[[ DATA SEGMENT open ]]
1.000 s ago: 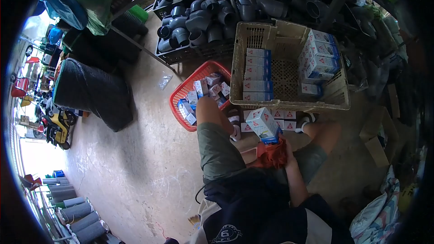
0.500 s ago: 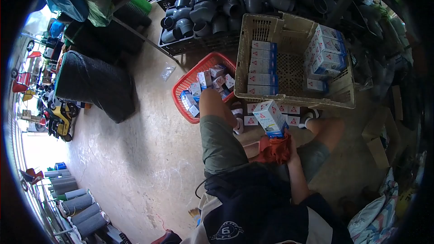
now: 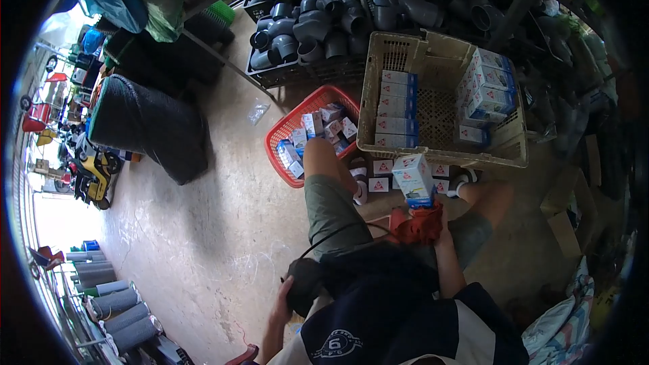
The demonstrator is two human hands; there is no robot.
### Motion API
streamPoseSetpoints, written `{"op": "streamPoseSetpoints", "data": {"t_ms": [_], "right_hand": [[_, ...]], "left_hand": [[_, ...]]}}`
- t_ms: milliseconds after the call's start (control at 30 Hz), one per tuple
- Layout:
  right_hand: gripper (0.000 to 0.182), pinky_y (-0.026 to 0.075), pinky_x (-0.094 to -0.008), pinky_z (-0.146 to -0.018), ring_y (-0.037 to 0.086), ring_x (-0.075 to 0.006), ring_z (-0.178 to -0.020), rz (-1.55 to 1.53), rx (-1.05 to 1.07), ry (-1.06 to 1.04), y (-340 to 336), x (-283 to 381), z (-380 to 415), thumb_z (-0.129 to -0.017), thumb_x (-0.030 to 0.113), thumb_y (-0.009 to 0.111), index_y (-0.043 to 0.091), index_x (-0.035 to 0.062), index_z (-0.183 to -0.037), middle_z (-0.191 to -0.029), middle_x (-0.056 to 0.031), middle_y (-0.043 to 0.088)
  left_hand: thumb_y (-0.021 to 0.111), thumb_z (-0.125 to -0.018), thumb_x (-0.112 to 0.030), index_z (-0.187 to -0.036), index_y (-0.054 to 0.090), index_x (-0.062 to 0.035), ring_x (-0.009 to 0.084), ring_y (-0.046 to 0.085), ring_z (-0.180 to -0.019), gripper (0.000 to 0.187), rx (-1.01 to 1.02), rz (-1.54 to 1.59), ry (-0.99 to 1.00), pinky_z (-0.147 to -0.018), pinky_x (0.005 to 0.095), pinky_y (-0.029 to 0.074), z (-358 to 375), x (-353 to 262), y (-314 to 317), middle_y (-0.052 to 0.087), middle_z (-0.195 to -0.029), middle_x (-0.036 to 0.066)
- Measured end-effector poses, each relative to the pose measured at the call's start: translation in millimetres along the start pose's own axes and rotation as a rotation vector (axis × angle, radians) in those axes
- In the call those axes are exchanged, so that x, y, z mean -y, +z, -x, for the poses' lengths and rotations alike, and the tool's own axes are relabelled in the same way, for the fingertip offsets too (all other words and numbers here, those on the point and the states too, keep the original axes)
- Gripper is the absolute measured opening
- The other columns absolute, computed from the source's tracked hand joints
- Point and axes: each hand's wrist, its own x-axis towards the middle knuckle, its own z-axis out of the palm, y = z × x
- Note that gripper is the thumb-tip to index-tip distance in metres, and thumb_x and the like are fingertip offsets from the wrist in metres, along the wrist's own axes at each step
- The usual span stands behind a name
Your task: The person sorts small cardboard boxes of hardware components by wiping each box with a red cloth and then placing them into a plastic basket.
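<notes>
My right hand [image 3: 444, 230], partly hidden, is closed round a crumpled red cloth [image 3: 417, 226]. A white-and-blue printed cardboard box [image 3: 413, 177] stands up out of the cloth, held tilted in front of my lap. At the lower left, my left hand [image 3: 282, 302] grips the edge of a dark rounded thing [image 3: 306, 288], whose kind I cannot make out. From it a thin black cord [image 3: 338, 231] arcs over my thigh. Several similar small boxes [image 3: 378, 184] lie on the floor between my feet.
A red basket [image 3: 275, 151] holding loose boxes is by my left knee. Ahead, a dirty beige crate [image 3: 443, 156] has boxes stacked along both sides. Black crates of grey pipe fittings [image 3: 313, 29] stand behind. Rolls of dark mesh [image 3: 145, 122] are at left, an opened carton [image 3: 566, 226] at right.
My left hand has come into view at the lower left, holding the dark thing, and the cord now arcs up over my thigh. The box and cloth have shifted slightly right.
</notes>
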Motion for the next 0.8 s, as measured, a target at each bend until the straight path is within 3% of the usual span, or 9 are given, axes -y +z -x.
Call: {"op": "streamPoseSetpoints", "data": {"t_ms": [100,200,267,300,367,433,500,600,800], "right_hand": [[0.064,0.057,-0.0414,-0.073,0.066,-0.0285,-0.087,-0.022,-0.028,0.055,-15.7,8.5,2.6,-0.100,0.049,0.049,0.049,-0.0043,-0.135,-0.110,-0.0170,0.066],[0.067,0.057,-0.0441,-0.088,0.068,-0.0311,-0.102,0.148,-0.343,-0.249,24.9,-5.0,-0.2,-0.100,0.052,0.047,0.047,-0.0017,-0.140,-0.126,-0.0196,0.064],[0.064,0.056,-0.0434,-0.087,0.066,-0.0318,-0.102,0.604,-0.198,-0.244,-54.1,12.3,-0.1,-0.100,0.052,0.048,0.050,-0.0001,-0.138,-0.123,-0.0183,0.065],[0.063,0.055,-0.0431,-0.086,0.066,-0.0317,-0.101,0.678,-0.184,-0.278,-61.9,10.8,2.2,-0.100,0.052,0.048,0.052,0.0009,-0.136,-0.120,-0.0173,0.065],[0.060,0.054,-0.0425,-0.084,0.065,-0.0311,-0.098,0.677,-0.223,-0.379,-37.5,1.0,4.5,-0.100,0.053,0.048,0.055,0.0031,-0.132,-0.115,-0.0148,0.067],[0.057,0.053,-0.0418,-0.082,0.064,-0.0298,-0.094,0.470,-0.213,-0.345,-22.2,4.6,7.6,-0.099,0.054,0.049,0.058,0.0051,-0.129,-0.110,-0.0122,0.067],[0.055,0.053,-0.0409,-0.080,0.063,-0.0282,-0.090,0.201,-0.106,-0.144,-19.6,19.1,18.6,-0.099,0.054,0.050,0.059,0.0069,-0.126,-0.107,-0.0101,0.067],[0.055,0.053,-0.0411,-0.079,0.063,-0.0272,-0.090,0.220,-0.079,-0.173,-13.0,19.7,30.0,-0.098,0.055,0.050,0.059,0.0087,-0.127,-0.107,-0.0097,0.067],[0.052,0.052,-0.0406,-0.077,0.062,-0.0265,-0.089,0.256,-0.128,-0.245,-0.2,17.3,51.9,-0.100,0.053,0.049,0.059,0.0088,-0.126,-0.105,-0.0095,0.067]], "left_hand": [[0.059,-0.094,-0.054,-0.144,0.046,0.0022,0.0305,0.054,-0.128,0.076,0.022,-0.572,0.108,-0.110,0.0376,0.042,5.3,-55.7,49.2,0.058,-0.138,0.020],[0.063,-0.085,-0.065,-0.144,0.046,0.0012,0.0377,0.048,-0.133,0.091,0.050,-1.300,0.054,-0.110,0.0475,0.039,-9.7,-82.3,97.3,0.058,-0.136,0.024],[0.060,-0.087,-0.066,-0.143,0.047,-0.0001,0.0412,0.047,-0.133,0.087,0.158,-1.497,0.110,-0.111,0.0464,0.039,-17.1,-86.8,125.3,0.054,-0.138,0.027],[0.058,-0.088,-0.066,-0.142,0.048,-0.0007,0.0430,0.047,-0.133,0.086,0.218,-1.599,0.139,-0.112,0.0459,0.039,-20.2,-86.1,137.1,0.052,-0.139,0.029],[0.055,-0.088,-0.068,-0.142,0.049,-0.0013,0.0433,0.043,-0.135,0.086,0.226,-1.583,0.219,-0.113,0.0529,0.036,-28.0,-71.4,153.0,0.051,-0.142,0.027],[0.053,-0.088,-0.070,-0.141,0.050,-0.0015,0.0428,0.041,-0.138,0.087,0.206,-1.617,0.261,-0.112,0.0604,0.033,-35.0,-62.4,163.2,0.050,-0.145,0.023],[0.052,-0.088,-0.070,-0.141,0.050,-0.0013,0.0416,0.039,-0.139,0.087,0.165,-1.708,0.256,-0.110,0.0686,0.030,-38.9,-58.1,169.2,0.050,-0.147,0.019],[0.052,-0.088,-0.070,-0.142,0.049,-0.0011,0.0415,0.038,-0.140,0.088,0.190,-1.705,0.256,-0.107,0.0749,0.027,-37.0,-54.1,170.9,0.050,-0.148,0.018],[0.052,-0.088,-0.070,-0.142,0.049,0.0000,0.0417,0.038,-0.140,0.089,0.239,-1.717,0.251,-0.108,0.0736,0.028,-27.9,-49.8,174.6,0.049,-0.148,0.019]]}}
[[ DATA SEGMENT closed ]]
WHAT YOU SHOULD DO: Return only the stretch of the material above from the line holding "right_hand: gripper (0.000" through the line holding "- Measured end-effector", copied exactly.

RESULT BELOW:
  right_hand: gripper (0.000 to 0.182), pinky_y (-0.026 to 0.075), pinky_x (-0.094 to -0.008), pinky_z (-0.146 to -0.018), ring_y (-0.037 to 0.086), ring_x (-0.075 to 0.006), ring_z (-0.178 to -0.020), rz (-1.55 to 1.53), rx (-1.05 to 1.07), ry (-1.06 to 1.04), y (-340 to 336), x (-283 to 381), z (-380 to 415), thumb_z (-0.129 to -0.017), thumb_x (-0.030 to 0.113), thumb_y (-0.009 to 0.111), index_y (-0.043 to 0.091), index_x (-0.035 to 0.062), index_z (-0.183 to -0.037), middle_z (-0.191 to -0.029), middle_x (-0.056 to 0.031), middle_y (-0.043 to 0.088)
  left_hand: thumb_y (-0.021 to 0.111), thumb_z (-0.125 to -0.018), thumb_x (-0.112 to 0.030), index_z (-0.187 to -0.036), index_y (-0.054 to 0.090), index_x (-0.062 to 0.035), ring_x (-0.009 to 0.084), ring_y (-0.046 to 0.085), ring_z (-0.180 to -0.019), gripper (0.000 to 0.187), rx (-1.01 to 1.02), rz (-1.54 to 1.59), ry (-0.99 to 1.00), pinky_z (-0.147 to -0.018), pinky_x (0.005 to 0.095), pinky_y (-0.029 to 0.074), z (-358 to 375), x (-353 to 262), y (-314 to 317), middle_y (-0.052 to 0.087), middle_z (-0.195 to -0.029), middle_x (-0.036 to 0.066)
- Measured end-effector poses, each relative to the pose measured at the call's start: translation in millimetres along the start pose's own axes and rotation as a rotation vector (axis × angle, radians) in those axes

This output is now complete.